• Taga

    Durant l'essor du saké dans les années 1980, le Japon a connu une hausse sans précédent de la consommation. Les grands noms comme Konishi, Kenbishi et Gekkeikan peinaient à répondre à la demande et ont donc fait appel à des brasseries plus petites pour accroître leurs capacités de production. Pour ces sous-traitants, cela a marqué une période de croissance : ils ont investi dans de grandes installations et produit à l'échelle industrielle.

    Lorsque le marché s'est refroidi au début des années 1990 et que les grandes marques ont mis fin à leurs contrats, le rideau est tombé pour nombre de ces brasseries. Certaines ont fermé définitivement, mais quelques-unes ont saisi l'occasion de se réinventer, avec leur propre style, leur propre histoire.
    Taga Shuzo, producteur historique de Gekkeikan, a vu sa production chuter de plusieurs millions de litres à seulement 40 000 litres par an. Plutôt que de privilégier l'échelle, la qualité est restée le maître mot. La brasserie, située dans la préfecture de Shiga, a opté pour une approche à petite échelle, laissant une place à l'expérimentation et au perfectionnement.

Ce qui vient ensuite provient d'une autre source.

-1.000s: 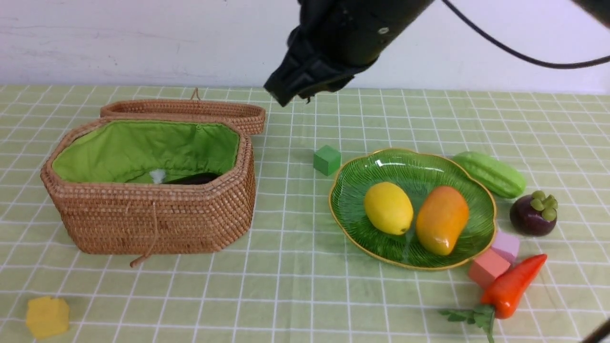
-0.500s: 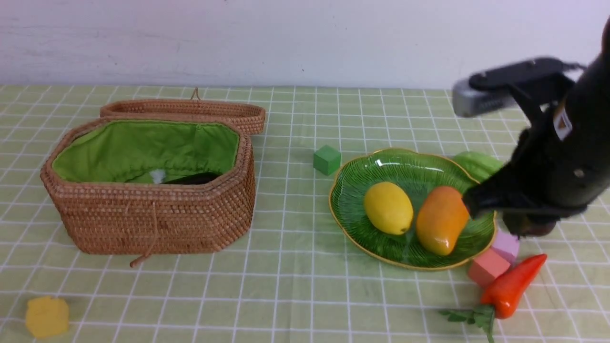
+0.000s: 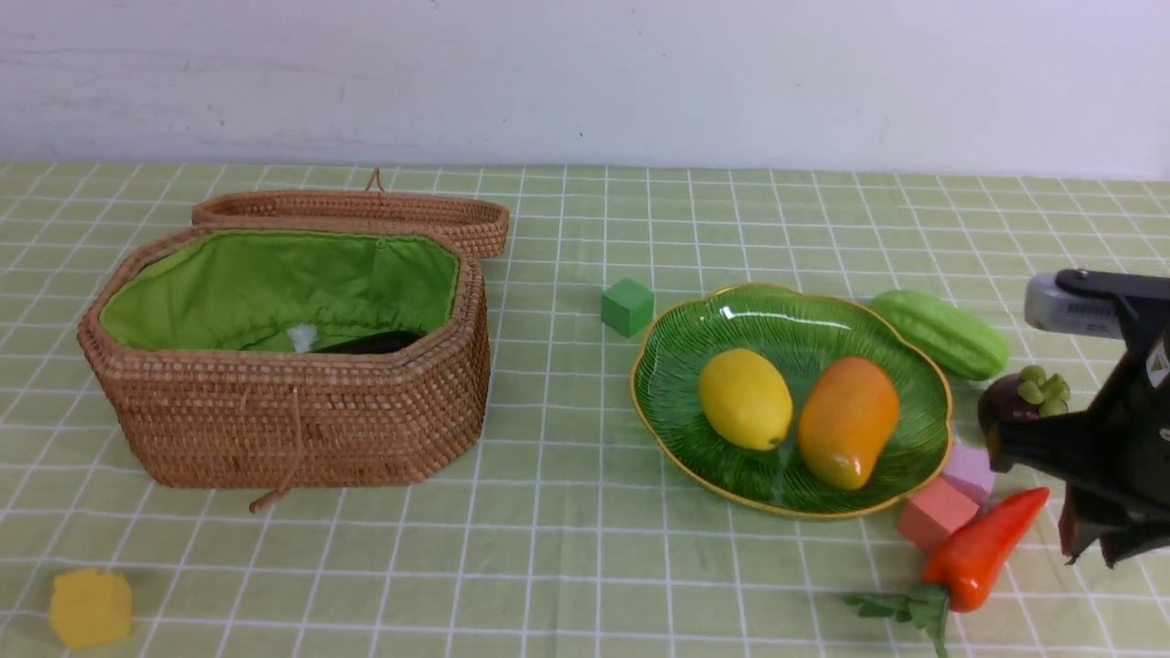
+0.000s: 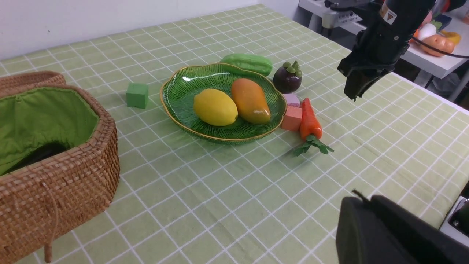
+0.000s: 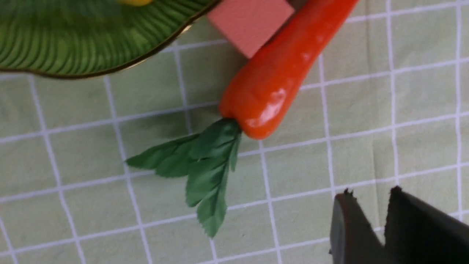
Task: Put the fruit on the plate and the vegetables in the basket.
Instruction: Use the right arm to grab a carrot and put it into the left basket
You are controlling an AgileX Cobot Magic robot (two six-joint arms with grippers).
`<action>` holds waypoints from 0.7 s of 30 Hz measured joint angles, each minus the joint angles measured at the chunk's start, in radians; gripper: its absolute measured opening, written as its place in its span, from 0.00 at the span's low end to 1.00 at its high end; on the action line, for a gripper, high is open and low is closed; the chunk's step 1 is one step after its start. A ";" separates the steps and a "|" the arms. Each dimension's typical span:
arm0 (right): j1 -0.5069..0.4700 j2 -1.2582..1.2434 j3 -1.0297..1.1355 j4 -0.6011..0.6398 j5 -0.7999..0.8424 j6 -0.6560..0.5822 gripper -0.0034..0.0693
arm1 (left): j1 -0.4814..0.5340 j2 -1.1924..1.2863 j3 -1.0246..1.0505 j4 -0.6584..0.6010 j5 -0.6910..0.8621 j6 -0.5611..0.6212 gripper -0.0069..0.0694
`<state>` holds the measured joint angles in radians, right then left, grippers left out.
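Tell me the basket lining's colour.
The lining is bright green, seen best in the front view.

The right gripper [image 3: 1088, 553] is seen at the lower right of the front view, pointed downward, its fingertips slightly parted. The left gripper [image 4: 361, 196] is shown closed at the lower right of its own wrist view.
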<state>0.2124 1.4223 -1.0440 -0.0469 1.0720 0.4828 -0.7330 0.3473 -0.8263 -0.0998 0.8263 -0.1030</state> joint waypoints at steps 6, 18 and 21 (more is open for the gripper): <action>-0.080 0.005 0.080 0.163 -0.197 0.009 0.64 | 0.000 0.000 0.000 -0.019 0.000 0.014 0.12; -0.082 0.197 0.084 0.231 -0.364 0.014 0.85 | 0.000 0.000 0.000 -0.154 0.000 0.221 0.12; -0.082 0.234 0.084 0.247 -0.376 0.014 0.81 | 0.000 0.000 0.000 -0.158 0.000 0.230 0.12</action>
<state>0.1300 1.6560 -0.9597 0.1998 0.6956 0.4972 -0.7330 0.3473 -0.8263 -0.2578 0.8263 0.1275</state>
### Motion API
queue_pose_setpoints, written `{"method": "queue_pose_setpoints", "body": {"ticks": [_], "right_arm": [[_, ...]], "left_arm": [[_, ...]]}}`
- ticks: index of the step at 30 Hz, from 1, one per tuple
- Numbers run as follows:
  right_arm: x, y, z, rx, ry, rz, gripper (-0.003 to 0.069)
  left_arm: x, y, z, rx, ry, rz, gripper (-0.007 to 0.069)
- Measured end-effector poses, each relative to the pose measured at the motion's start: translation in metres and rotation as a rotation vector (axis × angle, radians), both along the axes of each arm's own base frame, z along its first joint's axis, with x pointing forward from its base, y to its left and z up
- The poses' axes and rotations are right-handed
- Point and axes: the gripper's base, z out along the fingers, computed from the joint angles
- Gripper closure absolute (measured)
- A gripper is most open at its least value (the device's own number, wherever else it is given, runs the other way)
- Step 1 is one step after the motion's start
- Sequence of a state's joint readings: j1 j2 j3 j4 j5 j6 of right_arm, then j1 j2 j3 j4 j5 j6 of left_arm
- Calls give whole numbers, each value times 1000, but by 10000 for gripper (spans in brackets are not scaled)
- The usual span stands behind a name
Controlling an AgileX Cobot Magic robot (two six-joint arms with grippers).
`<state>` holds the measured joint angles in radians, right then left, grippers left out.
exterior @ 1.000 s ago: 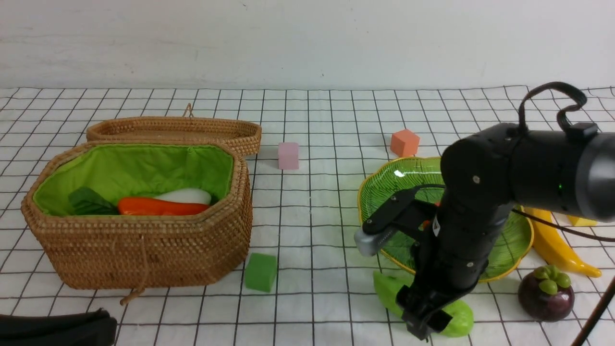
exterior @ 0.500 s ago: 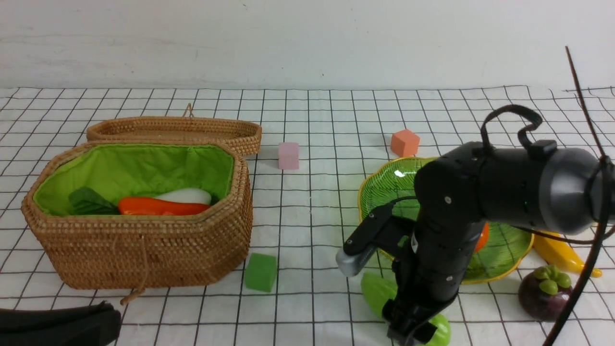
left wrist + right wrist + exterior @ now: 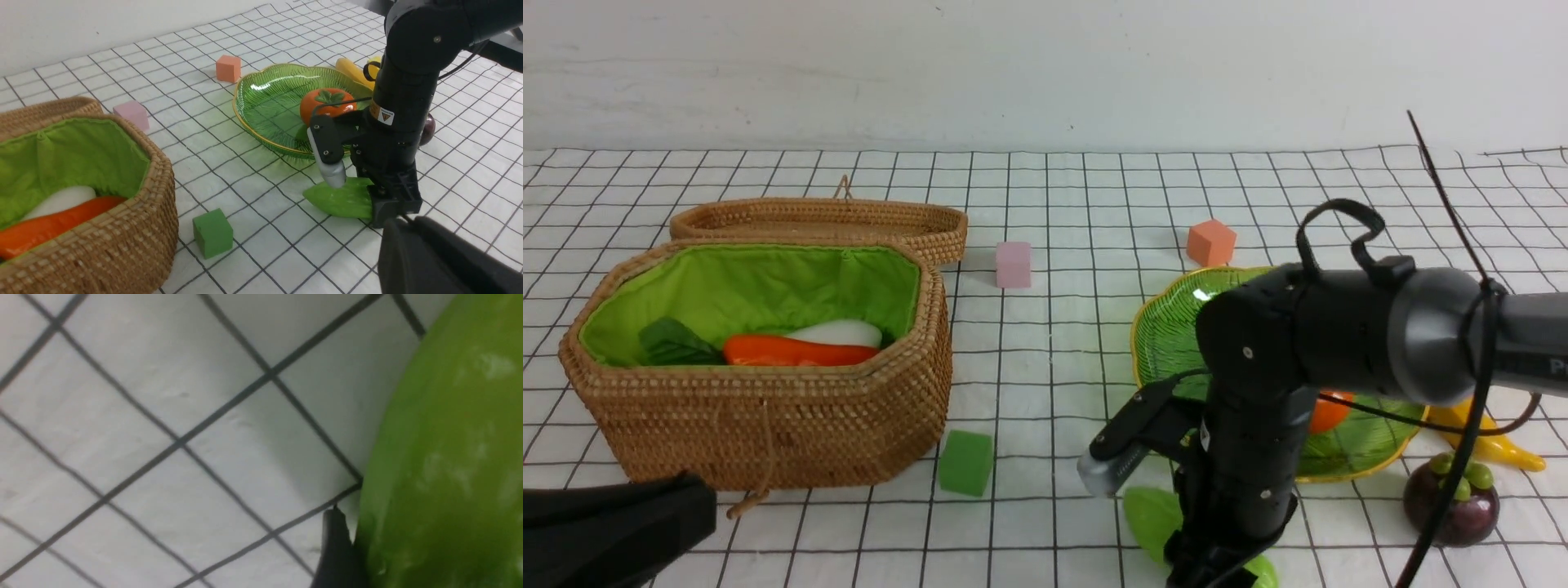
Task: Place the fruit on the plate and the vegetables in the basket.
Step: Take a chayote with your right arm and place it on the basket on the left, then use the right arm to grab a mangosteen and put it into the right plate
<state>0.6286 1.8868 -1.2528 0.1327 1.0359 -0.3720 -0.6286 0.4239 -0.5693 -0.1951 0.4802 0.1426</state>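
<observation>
Since the earlier frames my right arm has swung lower and toward my left, and the bumpy light-green toy gourd [image 3: 339, 200] has slid that way with it across the tabletop [image 3: 1045, 392]. The right end effector [image 3: 382, 206] now sits down over the gourd's near end. The right wrist view shows one dark fingertip [image 3: 337, 547] pressed against the green skin, but I cannot tell whether the jaws have clamped or only bracket it.

Just beyond lies the translucent green glass plate with the wavy yellow rim [image 3: 261, 102], carrying the round orange persimmon [image 3: 327, 104]. The curved yellow banana [image 3: 1494, 445] and the dark purple mangosteen [image 3: 1454, 498] wait on the cloth beside it. Well apart on my left stands the deep woven rattan basket with green lining [image 3: 768, 425], holding the orange carrot [image 3: 792, 351] and the white radish [image 3: 837, 332]. My left end effector [image 3: 678, 510] rests closed and empty beside it.

My worry is the hold. It is at one end of a glossy body, so a lift could let the gourd pivot or squirt out. A low carry could clip the small green foam cube [image 3: 965, 462] or the basket wall.
</observation>
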Motion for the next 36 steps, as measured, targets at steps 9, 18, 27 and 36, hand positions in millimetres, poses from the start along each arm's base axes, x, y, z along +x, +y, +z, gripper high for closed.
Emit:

    Aujourd'hui, Taga est réputé pour son élégant junmai ginjo, un saké au profil remarquablement pur et aux arômes délicats. Sa production limitée permet un contrôle méticuleux de chaque détail du processus de brassage, de la sélection du riz à la fermentation. Cette liberté a donné naissance à un style caractérisé par la finesse et l'équilibre.

    Pour les importateurs et les amateurs, Taga illustre comment l'expérience et le savoir-faire, quels que soient la marque et le volume, peuvent donner naissance à un saké de caractère. La brasserie prouve que recommencer ne signifie pas revenir en arrière, mais aller de l'avant, avec une voix distinctive sur un marché qui valorise de plus en plus l'authenticité.